The notorious ex-Boehringer Ingelheim plant in Bedford, OH, is still governed by a court-ordered consent decree ordering improvements to be made before it is serviceable again. But Denmark’s Xellia, which bought the plant last year, says the FDA is cutting it some slack on the provisions so it can ready the facility for manufacturing next year.
Xellia announced last week that it had entered into a Modified Consent Decree with the FDA for upgrades that must be made at the parts of the plant that the company intends to bring back online. It says it is investing heavily in the facility and “working closely with the FDA to ensure a timely and controlled start-up at the facility.” It expects to be manufacturing its sterile injectable, anti-infective drugs there by the end of 2017.
“The Modified Consent Decree provides a simplified process for commencing drug manufacturing at the newer parts of the facility--the so-called Phase IV and Phase V units,” Xellia spokesperson Eileen Paul said today in an email. “Xellia only plans to resume operations at these units and aims to commence operations at the site by the end of 2017. The modification to the consent decree is an important step in realizing the plans for the site.”
Boehringer Ingelheim shut the plant down at the end of 2013 and laid off its 1,100 workers when the burden of FDA-required upgrades got to be more than it could tolerate.
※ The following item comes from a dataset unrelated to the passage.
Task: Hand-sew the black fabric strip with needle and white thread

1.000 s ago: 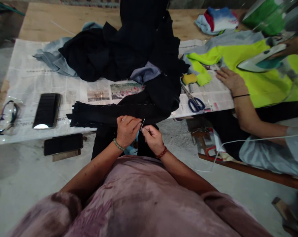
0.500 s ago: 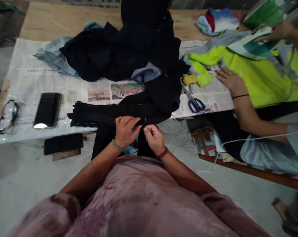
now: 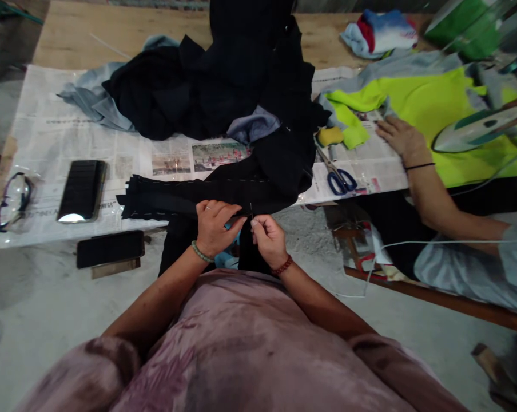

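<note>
A black garment point(image 3: 164, 197) lies along the table's front edge, with white stitches running down both long sides. My left hand point(image 3: 214, 226) holds its near edge, fingers on top and thumb lower down; a ring and a green bead bracelet show on it. My right hand point(image 3: 269, 239), wearing a red bead bracelet, pinches a thin needle point(image 3: 251, 210) that points upward, close to the cloth and just right of my left fingertips. Any thread on the needle is too fine to see. More dark cloth point(image 3: 241, 74) is heaped behind, with a grey-blue piece point(image 3: 255, 126) folded out.
Newspaper point(image 3: 70, 137) covers the table. Blue-handled scissors point(image 3: 341, 181) and a yellow block point(image 3: 329, 136) lie right of the cloth. At left are a phone point(image 3: 82, 190), glasses point(image 3: 14, 200) and another phone point(image 3: 110, 249). A co-worker's hand point(image 3: 402, 138) rests beside a neon garment point(image 3: 421, 97); an iron point(image 3: 473, 130) is on it.
The co-worker's iron has moved right and nearer over the neon garment. My hands have barely shifted; the needle still stands upright in my right fingers.
</note>
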### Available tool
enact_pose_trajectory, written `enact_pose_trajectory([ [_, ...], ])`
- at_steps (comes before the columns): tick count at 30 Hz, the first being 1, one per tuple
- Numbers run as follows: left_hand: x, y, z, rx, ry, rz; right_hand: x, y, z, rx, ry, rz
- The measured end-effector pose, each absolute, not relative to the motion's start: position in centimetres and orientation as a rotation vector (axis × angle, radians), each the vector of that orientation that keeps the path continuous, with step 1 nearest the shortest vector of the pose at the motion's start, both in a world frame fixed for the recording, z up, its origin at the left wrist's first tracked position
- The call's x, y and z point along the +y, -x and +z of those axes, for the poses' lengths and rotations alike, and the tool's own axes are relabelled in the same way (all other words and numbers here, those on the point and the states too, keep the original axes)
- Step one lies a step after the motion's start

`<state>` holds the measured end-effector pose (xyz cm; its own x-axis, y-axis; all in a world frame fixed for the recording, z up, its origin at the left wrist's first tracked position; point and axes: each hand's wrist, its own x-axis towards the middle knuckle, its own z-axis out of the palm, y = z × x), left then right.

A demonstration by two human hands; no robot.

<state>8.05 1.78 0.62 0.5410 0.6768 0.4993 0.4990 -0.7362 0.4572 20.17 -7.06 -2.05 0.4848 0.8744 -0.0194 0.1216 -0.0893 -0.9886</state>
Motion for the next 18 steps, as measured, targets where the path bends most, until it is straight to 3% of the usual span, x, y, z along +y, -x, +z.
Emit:
enact_pose_trajectory([
  [18, 1.64, -8.94, 0.50, 0.862, -2.672, 0.993, -6.07, -19.93, -1.95, -0.804, 1.569, 0.833],
])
At that point, it had invested about $350 million in facility improvements and projected it would rack up $700 million more in operating losses over the next 5 years to keep it open.
The court-ordered consent decree was issued in 2013, two years after FDA citations led BI to voluntarily close the contract manufacturing facility to get on top of manufacturing and sterility lapses that had led to dozens of drug recalls over the years. The company’s contract manufacturing business was so vast that the closure led to a host of drug shortages.
Hikma got the facility in 2014 as part of a $300 million deal to buy Boehringer’s Bedford Laboratories generic injectables business. The Jordan-based company decided to keep the R&D center and its staff for drug development but said it had no intention of restarting the facility. Instead, it moved some of the new equipment in the plant to its other production sites.
Then in November 2015, Hikma sold parts of the plant to Xellia, which wanted a U.S. manufacturing site. Xellia said it intends to hire 170 people back to operate the nearly new sterile injectable lines Boehringer installed before abandoning the effort.
“We are making considerable progress at the site and have already established an experienced team of more than 50 employees,” Xellia CEO Carl-Åke Carlsson said in a statement. “Our focus is on recruitment and training of the new organization to drive operations and ensure GMP compliance at the site.”